REQUIREMENT
Find the line containing "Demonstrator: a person" in the listing below. Repeat it exactly, along with each following line up to and including the one containing "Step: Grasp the".

THE DATA
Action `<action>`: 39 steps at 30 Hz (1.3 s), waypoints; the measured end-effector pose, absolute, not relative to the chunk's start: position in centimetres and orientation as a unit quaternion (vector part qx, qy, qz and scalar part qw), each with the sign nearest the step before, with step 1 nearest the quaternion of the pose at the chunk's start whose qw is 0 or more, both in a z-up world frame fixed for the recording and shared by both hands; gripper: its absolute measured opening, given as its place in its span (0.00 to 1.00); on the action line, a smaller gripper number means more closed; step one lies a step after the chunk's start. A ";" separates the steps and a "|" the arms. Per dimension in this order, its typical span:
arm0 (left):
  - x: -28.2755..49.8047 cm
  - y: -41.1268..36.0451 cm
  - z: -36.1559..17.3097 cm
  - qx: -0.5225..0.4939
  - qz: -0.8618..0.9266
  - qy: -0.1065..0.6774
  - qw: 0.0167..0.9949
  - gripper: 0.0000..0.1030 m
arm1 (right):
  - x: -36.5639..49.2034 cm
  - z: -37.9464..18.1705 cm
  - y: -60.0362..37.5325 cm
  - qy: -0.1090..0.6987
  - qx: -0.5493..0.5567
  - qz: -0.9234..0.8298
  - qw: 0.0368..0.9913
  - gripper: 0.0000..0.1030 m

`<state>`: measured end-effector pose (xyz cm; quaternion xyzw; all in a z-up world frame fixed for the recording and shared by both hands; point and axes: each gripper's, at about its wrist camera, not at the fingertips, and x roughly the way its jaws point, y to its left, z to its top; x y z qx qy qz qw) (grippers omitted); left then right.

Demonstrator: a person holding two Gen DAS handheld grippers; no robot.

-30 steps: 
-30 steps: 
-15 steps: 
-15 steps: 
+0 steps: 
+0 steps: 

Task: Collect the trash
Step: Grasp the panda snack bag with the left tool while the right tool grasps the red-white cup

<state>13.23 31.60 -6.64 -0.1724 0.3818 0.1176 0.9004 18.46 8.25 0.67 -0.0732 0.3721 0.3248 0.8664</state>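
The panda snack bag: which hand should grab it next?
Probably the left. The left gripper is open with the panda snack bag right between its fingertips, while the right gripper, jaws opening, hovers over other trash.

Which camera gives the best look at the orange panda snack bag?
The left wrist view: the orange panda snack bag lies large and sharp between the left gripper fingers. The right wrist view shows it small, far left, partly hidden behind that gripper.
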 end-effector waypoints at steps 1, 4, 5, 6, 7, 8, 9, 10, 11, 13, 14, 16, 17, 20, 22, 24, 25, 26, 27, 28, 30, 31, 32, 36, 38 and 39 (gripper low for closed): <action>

WRITTEN ANSWER
Demonstrator: a person holding two Gen DAS handheld grippers; no robot.

-30 steps: 
-30 steps: 
-15 steps: 
-15 steps: 
+0 steps: 
+0 steps: 

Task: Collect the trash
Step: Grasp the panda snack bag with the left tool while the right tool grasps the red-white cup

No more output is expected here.